Records from a collection
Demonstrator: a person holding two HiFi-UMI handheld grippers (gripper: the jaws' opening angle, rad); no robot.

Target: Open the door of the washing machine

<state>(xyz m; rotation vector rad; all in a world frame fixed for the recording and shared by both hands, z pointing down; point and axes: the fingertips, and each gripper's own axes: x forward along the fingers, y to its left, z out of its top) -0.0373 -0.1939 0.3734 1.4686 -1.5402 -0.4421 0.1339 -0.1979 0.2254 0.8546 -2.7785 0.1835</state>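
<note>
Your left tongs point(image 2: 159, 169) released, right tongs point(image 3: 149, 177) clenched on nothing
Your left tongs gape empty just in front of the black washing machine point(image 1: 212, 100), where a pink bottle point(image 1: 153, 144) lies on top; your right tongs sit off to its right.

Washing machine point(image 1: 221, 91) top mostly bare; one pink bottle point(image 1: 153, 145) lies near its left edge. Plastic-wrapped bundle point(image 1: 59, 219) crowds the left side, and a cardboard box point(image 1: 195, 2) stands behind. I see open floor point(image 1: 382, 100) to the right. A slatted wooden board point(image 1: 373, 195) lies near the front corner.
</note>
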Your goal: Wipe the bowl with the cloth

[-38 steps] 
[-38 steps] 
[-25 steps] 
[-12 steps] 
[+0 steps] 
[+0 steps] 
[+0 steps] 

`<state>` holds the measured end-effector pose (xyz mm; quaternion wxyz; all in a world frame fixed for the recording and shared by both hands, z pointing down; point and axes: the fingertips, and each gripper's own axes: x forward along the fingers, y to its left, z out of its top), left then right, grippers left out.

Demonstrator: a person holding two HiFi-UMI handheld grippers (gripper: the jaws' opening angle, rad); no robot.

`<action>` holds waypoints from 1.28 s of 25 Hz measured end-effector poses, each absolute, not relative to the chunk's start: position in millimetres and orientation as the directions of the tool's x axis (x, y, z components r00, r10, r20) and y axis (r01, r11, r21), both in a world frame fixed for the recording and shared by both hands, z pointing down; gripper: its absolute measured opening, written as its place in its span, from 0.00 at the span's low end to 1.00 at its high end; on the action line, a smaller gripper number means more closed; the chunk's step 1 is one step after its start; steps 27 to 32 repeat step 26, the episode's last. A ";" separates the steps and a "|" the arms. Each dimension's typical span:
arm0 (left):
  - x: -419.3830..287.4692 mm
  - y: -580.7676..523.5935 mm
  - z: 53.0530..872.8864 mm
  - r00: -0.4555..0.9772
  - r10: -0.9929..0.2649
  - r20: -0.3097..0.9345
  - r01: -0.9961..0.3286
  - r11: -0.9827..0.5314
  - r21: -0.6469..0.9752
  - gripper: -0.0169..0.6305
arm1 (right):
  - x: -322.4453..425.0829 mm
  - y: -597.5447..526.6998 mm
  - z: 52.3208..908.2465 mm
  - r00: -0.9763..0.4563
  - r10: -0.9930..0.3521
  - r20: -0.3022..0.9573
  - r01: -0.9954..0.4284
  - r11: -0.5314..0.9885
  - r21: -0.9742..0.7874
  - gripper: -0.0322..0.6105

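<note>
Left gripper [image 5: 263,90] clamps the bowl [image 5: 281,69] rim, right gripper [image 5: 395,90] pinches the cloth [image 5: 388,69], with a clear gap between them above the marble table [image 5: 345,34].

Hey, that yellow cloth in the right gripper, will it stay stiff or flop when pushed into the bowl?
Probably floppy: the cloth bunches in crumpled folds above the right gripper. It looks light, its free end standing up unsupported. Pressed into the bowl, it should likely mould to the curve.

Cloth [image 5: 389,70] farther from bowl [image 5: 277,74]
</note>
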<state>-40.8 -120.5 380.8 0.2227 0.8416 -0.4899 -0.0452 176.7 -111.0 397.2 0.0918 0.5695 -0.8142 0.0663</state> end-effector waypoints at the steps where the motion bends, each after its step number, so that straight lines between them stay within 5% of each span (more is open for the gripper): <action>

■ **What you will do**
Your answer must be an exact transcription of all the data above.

■ **Answer space**
Demonstrator: a person holding two HiFi-UMI handheld grippers (gripper: the jaws' opening angle, rad); no robot.

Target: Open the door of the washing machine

<state>(xyz m; rotation vector rad; all in a world frame fixed for the recording and shared by both hands, z pointing down; point and axes: the fingertips, and each gripper's own axes: x forward along the fingers, y to its left, z out of its top) -0.0373 -0.1939 0.3734 1.4686 -1.5402 -0.4421 0.1339 -0.1979 0.2254 0.8546 -2.7785 0.1835</state>
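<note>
Your left tongs point(image 2: 159, 169) released, right tongs point(image 3: 149, 177) clenched on nothing
Your left tongs gape empty just in front of the black washing machine point(image 1: 212, 100), where a pink bottle point(image 1: 153, 144) lies on top; your right tongs sit off to its right.

Washing machine point(image 1: 221, 91) top mostly bare; one pink bottle point(image 1: 153, 145) lies near its left edge. Plastic-wrapped bundle point(image 1: 59, 219) crowds the left side, and a cardboard box point(image 1: 195, 2) stands behind. I see open floor point(image 1: 382, 100) to the right. A slatted wooden board point(image 1: 373, 195) lies near the front corner.
</note>
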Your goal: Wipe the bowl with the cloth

[-38 steps] 
[-38 steps] 
[-25 steps] 
[-12 steps] 
[+0 steps] 
[+0 steps] 
[+0 steps] 

`<state>` holds the measured end-effector pose (xyz mm; quaternion wxyz; all in a world frame fixed for the recording and shared by both hands, z pointing down; point and axes: the fingertips, and each gripper's own axes: x forward along the fingers, y to its left, z out of its top), left then right, grippers left out.

Demonstrator: a person holding two HiFi-UMI handheld grippers (gripper: the jaws' opening angle, rad); no robot.

`<action>` holds waypoints from 1.28 s of 25 Hz measured end-effector poses, each absolute, not relative to the chunk's start: position in millimetres and orientation as the directions of the tool's x axis (x, y, z components r00, r10, r20) and y axis (r01, r11, r21), both in a world frame fixed for the recording and shared by both hands, z pointing down; gripper: its absolute measured opening, written as its place in its span, from 0.00 at the span's low end to 1.00 at its high end; on the action line, a smaller gripper number means more closed; the chunk's step 1 is one step after its start; steps 27 to 32 repeat step 26, the episode's last. A ";" separates the steps and a "|" the arms. Each dimension's typical span:
arm0 (left):
  - x: -419.3830..287.4692 mm
  - y: -580.7676..523.5935 mm
  - z: 53.0530..872.8864 mm
  - r00: -0.4555..0.9772
  - r10: -0.9929..0.2649
  - r20: -0.3097..0.9345
  - r01: -0.9961..0.3286
  - r11: -0.9827..0.5314
  - r21: -0.6469..0.9752
  - gripper: -0.0169..0.6305
arm1 (right):
  - x: -322.4453..425.0829 mm
  - y: -597.5447..526.6998 mm
  - z: 52.3208..908.2465 mm
  - r00: -0.9763..0.4563
  - r10: -0.9930..0.3521
  - r20: -0.3022..0.9573
  - r01: -0.9954..0.4284
  - r11: -0.5314..0.9885
  - r21: -0.9742..0.7874
  - gripper: -0.0322..0.6105

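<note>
Left gripper [image 5: 263,90] clamps the bowl [image 5: 281,69] rim, right gripper [image 5: 395,90] pinches the cloth [image 5: 388,69], with a clear gap between them above the marble table [image 5: 345,34].

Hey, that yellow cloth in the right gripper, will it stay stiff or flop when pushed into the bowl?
Probably floppy: the cloth bunches in crumpled folds above the right gripper. It looks light, its free end standing up unsupported. Pressed into the bowl, it should likely mould to the curve.

Cloth [image 5: 389,70] farther from bowl [image 5: 277,74]
</note>
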<state>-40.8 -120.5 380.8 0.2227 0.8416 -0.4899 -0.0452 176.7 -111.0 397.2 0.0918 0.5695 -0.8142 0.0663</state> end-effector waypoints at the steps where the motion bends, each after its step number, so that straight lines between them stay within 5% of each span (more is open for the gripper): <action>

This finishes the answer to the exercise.